TheSQLGuru: Your post was really helpful. I wasn't aware of how to view physical stats.
scott.pletcher (9/28/2010)
The WidgetDate field is the single most relevant column for searching/querying, however it can change often as I mentioned, so it's a bad candidate for clustered.
Please clarify "often".
I checked with our support people on this. About 10% of the records will change within 1-3 weeks of being entered, but after that they stabilize. Given this information, I might go with a clustered on Date.
scott.pletcher (9/28/2010)
One could also partition the table to reduce the reorg/rebuild time. Presumably at some point older dates become stable and are no longer changed (?).
Exactly right. I've been looking into partitioning lately and it seems we have no choice, given the growth of certain tables. If that speeds up inserts & Date updates, it's another selling point.
scott.pletcher (9/28/2010)
With all this talk about the clustered index, and churn on the date field, don't forget that all of those numerous non-clustered indexes
My hope was that with a clus index on date you would not need any non clus indexes, since date is the prime factor in searching. Hopefully date will limit the rows to search enough that a non clus index would not be needed or even really useful.
There will always be a need for some non-clustered indexes on this table.
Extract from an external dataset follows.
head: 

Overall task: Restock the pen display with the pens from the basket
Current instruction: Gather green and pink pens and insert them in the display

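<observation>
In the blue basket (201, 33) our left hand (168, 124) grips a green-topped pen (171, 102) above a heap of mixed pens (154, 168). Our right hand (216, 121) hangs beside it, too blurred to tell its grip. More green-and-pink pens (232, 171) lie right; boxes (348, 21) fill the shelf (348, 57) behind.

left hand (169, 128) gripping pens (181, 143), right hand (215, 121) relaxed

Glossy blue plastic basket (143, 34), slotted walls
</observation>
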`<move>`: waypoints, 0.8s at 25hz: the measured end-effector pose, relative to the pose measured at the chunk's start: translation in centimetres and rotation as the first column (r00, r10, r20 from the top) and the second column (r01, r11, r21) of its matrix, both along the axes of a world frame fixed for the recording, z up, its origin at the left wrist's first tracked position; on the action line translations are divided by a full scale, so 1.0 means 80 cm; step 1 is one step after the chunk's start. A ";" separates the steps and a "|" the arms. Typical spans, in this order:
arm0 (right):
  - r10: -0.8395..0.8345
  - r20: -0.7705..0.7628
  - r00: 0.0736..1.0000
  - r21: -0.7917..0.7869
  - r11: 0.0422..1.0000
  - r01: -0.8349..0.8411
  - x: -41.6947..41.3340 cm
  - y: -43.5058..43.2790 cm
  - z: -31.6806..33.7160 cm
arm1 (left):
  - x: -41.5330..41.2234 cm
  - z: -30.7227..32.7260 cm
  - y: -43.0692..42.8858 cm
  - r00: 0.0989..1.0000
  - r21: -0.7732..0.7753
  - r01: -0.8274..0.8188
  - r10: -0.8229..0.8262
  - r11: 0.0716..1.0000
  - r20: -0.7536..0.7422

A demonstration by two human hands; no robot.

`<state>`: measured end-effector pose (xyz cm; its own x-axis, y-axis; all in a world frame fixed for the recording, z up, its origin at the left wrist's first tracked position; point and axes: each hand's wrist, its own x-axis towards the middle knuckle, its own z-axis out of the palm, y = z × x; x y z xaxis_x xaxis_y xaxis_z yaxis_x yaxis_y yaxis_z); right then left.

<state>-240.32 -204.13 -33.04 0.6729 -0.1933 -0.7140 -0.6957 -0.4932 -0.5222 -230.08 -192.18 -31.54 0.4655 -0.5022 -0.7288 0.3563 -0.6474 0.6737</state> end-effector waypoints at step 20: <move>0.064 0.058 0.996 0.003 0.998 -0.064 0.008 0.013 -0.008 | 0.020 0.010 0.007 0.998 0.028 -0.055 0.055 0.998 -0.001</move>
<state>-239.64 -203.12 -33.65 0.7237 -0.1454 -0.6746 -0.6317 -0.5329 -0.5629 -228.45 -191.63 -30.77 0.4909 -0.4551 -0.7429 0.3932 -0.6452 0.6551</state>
There are numerous other types of queries against the table (not involving date, e.g. some doing lookups by primary key ID or other factors). So, I gather having several non-clustered indexes is a drawback when there's a clustered on Date, in this case?
So if I go with Date as my clustered, I guess I would create the primary key constraint on ID as a non-clustered. That's how I have it set up now.
September 30, 2010 at 9:19 am
Nonclustered indexes generate additional I/O whether there is a clus index or not. As always, every index adds overhead to a table. That's all I meant.
I was hoping that all -- or nearly all -- of your queries would specify a date / date range, so that a clus index seek would be used, and (almost) no other indexes would be needed.
Again, as I stated originally, if the date churns [/b]a lot[/b], clustered on date may not be acceptable.
However, even then, sometimes you can separate historical from current data, where you can give different FILLFACTORs on each, and just use a very large fillf on the new data. Presumably aged data is much more static, and so could have a lot higher fillf.
Scott Pletcher, SQL Server MVP 2008-2010
October 1, 2010 at 6:34 am
frfernan (9/30/2010)
Eugene Elutin (9/29/2010)
1. Your "Movements" table example looks very familiar to me (and I guess to many who worked with transactional data). From practical prospective I can say that such tables are always better to have some Identity Column and have it clustered! No date, no code - nothing but Identity.This king of tables are, usually, subject of huge insert's volumes, making need for insert to be fast and lightweight as possible. Clustering on Identity very helpull for this. Having additional indices on Date and Code (and other) columns will help your select queries no much less than having them as part of clustered key. But making them clustered would be very bad from "insert" prospective.
A negative reason for clustered indexes. Add rows always at bottom and forget headaches due to splitting data pages or similar happiness sources (but with more chances to lock problems). This solution is the same than no Identity, no cluster, right?.
What lock problems? How it inreases the chances of locks? Which version of SQL Server (or Sybase) you are talknig about?
Do you think that if you have no cluster the records are always added "at bottom"? Having clustered index on Identity is not the same as having no clustered index and Identity column.
As I said before, transactional tables are subjects of havy inserts volumes but actually never should be subject of any update. So, having clustered index on identity (together with high fillfactor) removes possibility of page splitting during insert (without adding chances for lock problems untill you still in SQL6.5 or 7 or its old dad Sybase).